Your instructions - Reproduce the listing in its entirety. Do not reproduce the pictures.

⁂

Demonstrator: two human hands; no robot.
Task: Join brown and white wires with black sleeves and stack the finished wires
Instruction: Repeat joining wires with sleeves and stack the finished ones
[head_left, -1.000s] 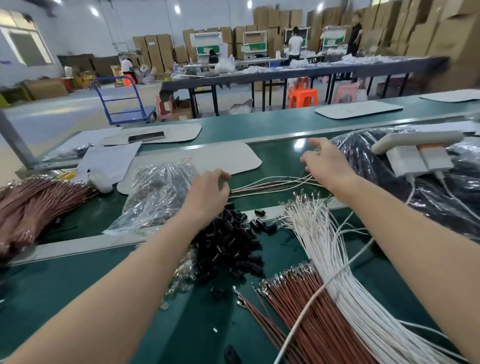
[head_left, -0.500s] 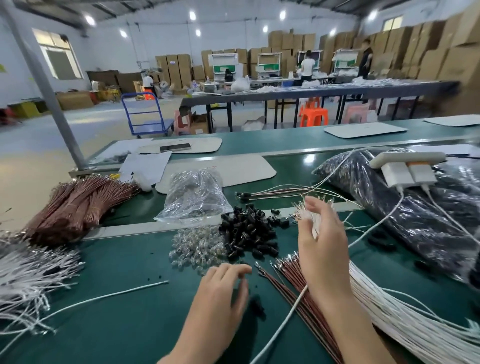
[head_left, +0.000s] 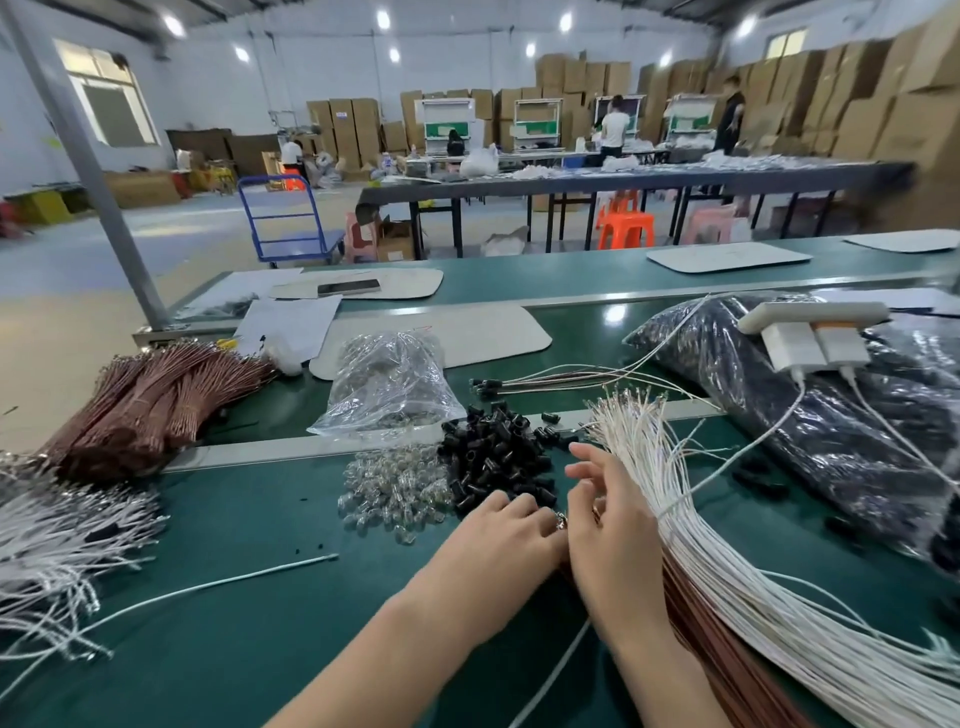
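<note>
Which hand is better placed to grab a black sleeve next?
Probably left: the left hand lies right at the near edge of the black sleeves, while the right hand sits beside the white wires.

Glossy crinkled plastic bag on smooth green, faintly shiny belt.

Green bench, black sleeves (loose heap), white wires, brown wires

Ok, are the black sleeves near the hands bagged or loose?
Loose: the black sleeves lie heaped bare on the green table, a few scattered nearby.
</note>
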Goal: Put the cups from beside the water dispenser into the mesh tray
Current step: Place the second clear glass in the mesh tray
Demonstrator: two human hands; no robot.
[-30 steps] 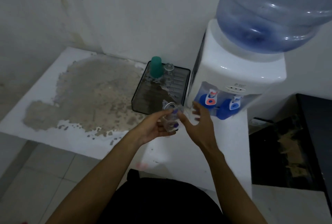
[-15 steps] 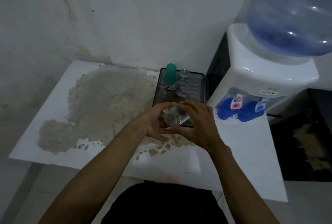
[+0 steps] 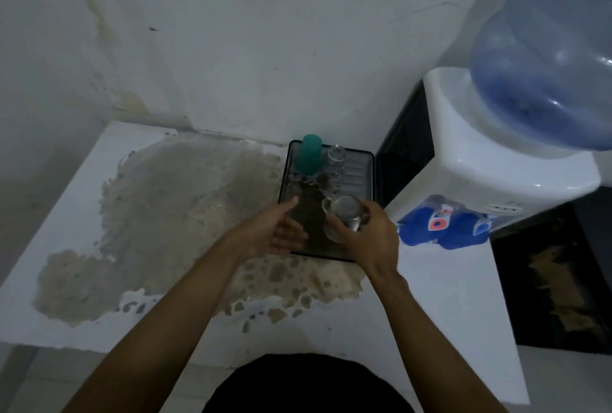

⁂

Answer to this task -
Demonstrator: two human hands; no robot.
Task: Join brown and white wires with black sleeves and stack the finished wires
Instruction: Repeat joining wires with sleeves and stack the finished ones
[head_left, -1.000s] 
[head_left, -0.500s] 
[head_left, +0.000s] 
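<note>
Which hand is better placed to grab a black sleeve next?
Probably left: the left hand lies right at the near edge of the black sleeves, while the right hand sits beside the white wires.

Glossy crinkled plastic bag on smooth green, faintly shiny belt.

Green bench, black sleeves (loose heap), white wires, brown wires

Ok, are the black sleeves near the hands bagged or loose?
Loose: the black sleeves lie heaped bare on the green table, a few scattered nearby.
</note>
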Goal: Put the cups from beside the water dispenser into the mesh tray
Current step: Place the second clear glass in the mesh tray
Demonstrator: two human hands; no robot.
[-30 steps] 
[-15 steps] 
[+0 steps] 

That covers the exercise completely.